[PATCH 0/1] nvmet: add basic in-memory backend support

Tue Nov 4 16:09:39 PST 2025

>>
>> I/O processing uses scatter-gather iteration similar to existing 
>> backends,
>> with per-page operations that handle alignment and boundary cases.
>>
> Question remains: why?
> We already have at least two other memory-backed devices (brd, null_blk)
> which should do the job just nicely.
> Why do we need to add another one?
>
> Cheers,
>
> Hannes

Thanks for looking into this.

brd and null_blk require going through block layer
(bio/request allocation) which adds unnecessary overhead for each I/O and
fundamentally forces block layer infra to access pages. This block layer
infra is already processed I/Os on the host side that already provides
block device infra and block device view with nvmet-mem-backend.

1. Fundamentally wrong abstraction when accessing the memory (pages) :-
* NVMe Host -> Fabric -> nvmet -> block layer -> brd/null_blk -> memory
                                    ^
                 Unnecessary infrastructure to access memory.
* NVMe Host -> Fabric -> nvmet -> memory

may I please know what is the advantage this intermediary level where
accessing the pages has no conceptual obligation to go through block layer
infra, that is forced by null_blk and brd unlike nvmet-mem-backend ?

2. Unnecessary Processing overhead:

- bio_alloc() + mempool_alloc()
- bio_add_page() for each page
- submit_bio() -> submit_bio_noacct()
- blk_mq_submit_bio()
- Request allocation and Request queue processing
- Tag allocation
- Plug/unplug handling
- Queue lock contention
- I/O scheduler invocation (noop processing)
- bio_for_each_segment() iteration
- bio_endio() + mempool_free()

# Code path: ~25-30 function calls

Even for brd although it doesn't require request allocation you still need
to
- allocate the bio
- convert the nvmet->req-> sg_list pages to bio bvec
- again convert it back to brd xarray from bio-bvec
- vice versa for every single I/O.

may I please know what is the advantage of this unnecessary conversion when
accessing pages can be done efficiently with nvmet-mem-backend ?

nvmet-mem direct path:
   - struct sg_mapping_iter : ~100 bytes (stack, reused - zero heap)
   - sg_miter_start() on nvmet request sgl
   - kmap_local_page() -> memcpy() -> kunmap_local()

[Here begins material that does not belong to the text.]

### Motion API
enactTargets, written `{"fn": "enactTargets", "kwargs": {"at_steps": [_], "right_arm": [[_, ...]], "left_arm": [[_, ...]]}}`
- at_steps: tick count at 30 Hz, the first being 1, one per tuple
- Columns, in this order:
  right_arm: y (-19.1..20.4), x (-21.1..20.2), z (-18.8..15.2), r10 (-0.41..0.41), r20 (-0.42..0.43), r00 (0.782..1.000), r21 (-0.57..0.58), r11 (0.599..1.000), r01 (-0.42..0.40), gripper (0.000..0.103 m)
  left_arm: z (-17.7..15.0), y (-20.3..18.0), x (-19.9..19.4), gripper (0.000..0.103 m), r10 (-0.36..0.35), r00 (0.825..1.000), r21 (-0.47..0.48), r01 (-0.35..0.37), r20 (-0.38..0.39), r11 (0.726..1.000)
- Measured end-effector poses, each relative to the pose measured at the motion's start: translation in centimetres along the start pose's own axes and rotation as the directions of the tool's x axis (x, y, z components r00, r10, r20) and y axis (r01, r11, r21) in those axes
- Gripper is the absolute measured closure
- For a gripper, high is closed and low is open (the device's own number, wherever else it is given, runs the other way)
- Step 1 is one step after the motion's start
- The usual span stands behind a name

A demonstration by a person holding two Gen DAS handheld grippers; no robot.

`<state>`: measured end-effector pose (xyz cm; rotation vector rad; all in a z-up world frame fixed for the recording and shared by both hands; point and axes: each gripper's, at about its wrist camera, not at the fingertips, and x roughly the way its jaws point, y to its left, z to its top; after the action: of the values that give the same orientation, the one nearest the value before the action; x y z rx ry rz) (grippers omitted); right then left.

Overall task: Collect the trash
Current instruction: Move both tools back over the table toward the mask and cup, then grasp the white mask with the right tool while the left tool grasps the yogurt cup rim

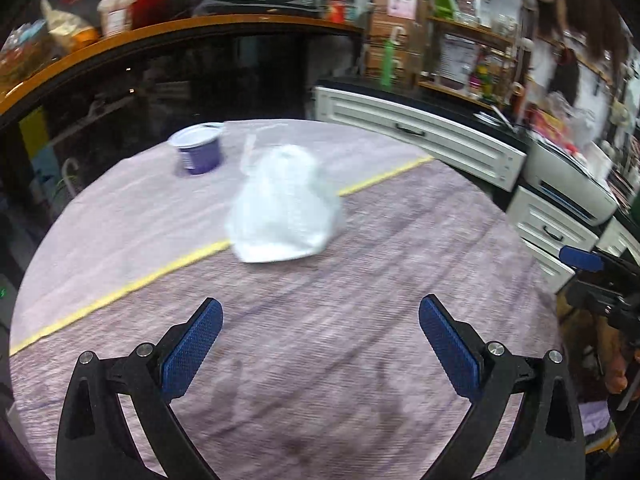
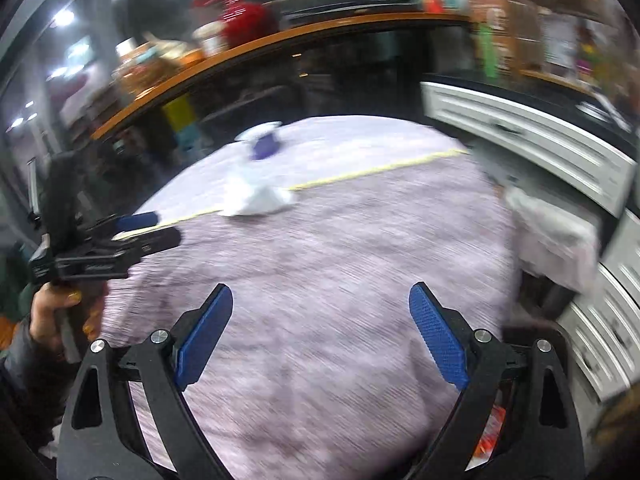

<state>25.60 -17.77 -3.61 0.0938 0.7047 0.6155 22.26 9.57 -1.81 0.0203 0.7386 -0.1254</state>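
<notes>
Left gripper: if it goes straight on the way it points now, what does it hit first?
Probably the white plastic bag. The left gripper is open and empty over the table cloth, and the bag sits ahead, slightly left of centre. The purple cup lies farther back and left. Blur makes depth uncertain.

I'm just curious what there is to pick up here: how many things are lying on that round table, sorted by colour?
White: 1, a crumpled plastic bag lying across the yellow stripe.
Purple: 1, a tub with a white rim, standing behind the bag.
Total: 2 on the table. Both views are blurred, so anything smaller may be missed.
</notes>
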Motion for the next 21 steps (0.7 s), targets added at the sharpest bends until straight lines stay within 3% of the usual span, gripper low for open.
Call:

# Code path: ~8-10 function calls

3. Block layer usage model

The block layer provides critical functionality for _real block device_:
- I/O scheduling (deadline, mq-deadline, etc.)
- Request merging
- Partitioning
- Device queue limits
- Plug/unplug batching
- Multi-queue infrastructure
- Device abstraction

For memory-backed nvmet namespaces, _none_ of these apply:
- No scheduling needed - memory has no seek time to optimize
- No merging needed - no device to batch requests to
- No partitions - nvmet exposes namespaces, not block devices
- No queue limits - memory has no device-specific constraints
- No batching needed - completion is synchronous
- No multi-queue needed - no hardware queues to distribute to
- No abstraction needed - we ARE the storage back-end

and so does list of the calls mentioned in #2 needs to go away.
Every bio/request allocation is pure waste for this use case.

-ck